Surf days at Las Olas are grounded in yoga—a gentle and rewarding morning practice that stretches, soothes, and centers paddle-weary bodies and minds. It doesn’t take long to realize that yoga and surfing share common threads, both spiritually and physically. While it might take a long time to catch a wave or learn a new pose, both practices allow ample space for contemplation, focus, and conscious balance. Both command complete physical and spiritual presence. Both can be transformational and sublime. And they share an appreciable simplicity of gear.

Of course, guidance from a guru is essential whether you’re riding waves or striking asanas. Las Olas surf coaches are remarkable.
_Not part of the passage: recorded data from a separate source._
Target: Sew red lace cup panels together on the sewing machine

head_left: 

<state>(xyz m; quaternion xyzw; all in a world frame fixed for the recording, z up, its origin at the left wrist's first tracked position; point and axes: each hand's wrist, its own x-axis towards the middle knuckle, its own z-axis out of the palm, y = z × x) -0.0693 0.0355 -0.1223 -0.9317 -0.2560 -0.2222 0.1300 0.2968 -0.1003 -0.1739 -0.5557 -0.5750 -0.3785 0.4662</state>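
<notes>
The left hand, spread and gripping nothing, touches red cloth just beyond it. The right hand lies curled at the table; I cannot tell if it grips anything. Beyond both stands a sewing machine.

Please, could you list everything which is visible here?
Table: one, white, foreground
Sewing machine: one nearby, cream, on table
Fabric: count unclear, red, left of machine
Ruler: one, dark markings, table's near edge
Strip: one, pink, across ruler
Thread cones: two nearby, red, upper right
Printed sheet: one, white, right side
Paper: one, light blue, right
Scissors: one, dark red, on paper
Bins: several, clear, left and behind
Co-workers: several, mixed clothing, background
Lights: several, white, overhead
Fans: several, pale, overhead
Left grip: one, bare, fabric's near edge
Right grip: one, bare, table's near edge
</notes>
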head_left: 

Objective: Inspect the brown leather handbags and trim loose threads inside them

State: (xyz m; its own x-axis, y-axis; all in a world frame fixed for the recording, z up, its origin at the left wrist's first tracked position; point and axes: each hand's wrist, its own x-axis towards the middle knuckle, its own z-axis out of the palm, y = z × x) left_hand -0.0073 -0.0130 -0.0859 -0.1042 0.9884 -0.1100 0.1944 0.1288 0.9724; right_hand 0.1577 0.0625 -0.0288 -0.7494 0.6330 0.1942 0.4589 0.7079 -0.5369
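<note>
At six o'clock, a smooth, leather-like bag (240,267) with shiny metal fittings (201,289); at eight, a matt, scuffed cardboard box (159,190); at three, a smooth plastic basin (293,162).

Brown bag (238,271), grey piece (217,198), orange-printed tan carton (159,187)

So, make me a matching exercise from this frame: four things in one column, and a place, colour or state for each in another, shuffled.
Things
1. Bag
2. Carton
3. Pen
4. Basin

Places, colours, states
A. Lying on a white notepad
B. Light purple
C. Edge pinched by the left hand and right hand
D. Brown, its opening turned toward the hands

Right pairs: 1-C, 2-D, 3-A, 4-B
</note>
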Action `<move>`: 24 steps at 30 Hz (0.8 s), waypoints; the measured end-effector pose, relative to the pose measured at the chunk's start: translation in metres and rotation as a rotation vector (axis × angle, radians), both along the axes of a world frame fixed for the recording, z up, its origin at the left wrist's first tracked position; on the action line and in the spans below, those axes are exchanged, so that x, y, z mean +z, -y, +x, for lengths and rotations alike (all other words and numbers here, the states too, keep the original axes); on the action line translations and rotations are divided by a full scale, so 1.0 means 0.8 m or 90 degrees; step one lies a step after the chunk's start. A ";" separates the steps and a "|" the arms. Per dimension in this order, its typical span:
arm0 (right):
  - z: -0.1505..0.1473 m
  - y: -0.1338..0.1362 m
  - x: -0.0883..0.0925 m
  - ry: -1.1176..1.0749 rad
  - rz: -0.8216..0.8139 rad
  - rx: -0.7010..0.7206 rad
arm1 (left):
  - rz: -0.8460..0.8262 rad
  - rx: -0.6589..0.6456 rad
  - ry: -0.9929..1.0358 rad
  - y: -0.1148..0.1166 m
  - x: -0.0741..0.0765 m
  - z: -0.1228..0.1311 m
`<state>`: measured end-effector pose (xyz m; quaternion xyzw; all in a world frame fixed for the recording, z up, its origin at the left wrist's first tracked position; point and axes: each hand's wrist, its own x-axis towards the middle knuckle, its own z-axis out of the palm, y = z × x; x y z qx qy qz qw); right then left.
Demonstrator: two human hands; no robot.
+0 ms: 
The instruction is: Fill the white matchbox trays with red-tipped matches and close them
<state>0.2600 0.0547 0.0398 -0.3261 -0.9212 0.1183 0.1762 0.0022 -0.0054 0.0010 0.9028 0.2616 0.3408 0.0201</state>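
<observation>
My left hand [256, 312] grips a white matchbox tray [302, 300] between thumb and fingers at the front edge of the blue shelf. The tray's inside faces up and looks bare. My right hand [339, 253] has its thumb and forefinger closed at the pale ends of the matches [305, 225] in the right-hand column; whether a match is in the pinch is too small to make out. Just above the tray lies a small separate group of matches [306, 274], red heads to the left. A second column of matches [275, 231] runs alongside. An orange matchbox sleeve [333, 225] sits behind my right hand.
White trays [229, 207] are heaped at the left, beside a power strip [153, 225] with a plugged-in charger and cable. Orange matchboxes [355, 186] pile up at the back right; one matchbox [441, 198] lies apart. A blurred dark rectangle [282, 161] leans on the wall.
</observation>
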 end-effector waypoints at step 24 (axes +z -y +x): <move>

Their gentle voices, nurturing ways, and micro-adjustments turn many a hard-fought wave into a smooth, silky ride. And their insight nurtures body awareness and consciousness of the changing shapes of waves and the water’s energy around us.

As women who make yoga an intrinsic part of their lives, these gutsy surf coaches are honest-to-goodness surfer “chicks” (because “chick” is how they proudly say it)—like Lizzie, the uproariously funny Australian who keeps us in giggle fits and good form by reminding us, “It’s all about being cool, isn’t it ladies?”


Private surf lessons give us bonus pushes (like training wheels for paddling into a wave) and a confidence boost. Paddle, paddle, paddle, push…it’s the same glorious feeling as when your yoga instructor assists you with an extra twist in Triangle or a pull-up in Downward Dog. With a gentle shove from a coach, I learn how catching a wave is supposed to feel—then settle in for the ride. Out of the water, surfboard clinics teach us about waxing our boards, the physics of fins, and how not to commit the cardinal un-cool sin of strapping your surfboard to the car’s roof with the fins facing backward.

At surf camp, where women of all ages, shapes, and sizes gain the skills, passion, and confidence to persevere in real-life surfing, yoga is an added blessing. We are sore almost everywhere, but yoga keeps us focused, strong, and nimble. Jessica leads yoga practices that twist, stretch, and lengthen our bodies. These are restorative, healing sessions, with Sun Salutations to warm us up and ease us into the sweeping force of the waves we encounter each day. Her simple empowering advice reminds us to approach life with a sense of humor and conviction—to be happy.

Waves are a simple, beautiful gift of nature. Catching them requires a single-minded focus and a heightened connection to the surroundings. Balancing on a surfboard is as tricky as finding your center in a standing pose. At first, it’s tough to find; but eventually, you know just where it is. Surfing also makes you acutely conscious of the water’s energy and flow. Much like a yogic breath, that energy and flow should be used to their full potential.

In the hiss of the waves, I tune in to the energy around me. Instead of paddling hard against it, I slowly learn to integrate my own physical power into the water’s flow. When I stand up on the surfboard, blissfully riding even the smallest of waves for a brief moment, it’s pure joy—and a taste of enlightenment.

Jennie Lay is a freelance journalist who lives and writes from her off-the-grid cabin near Steamboat Springs, Colorado. She writes about the environment, land conservation, and travel adventure. Her stories have appeared in High Country News, Ski Magazine, and Paddler.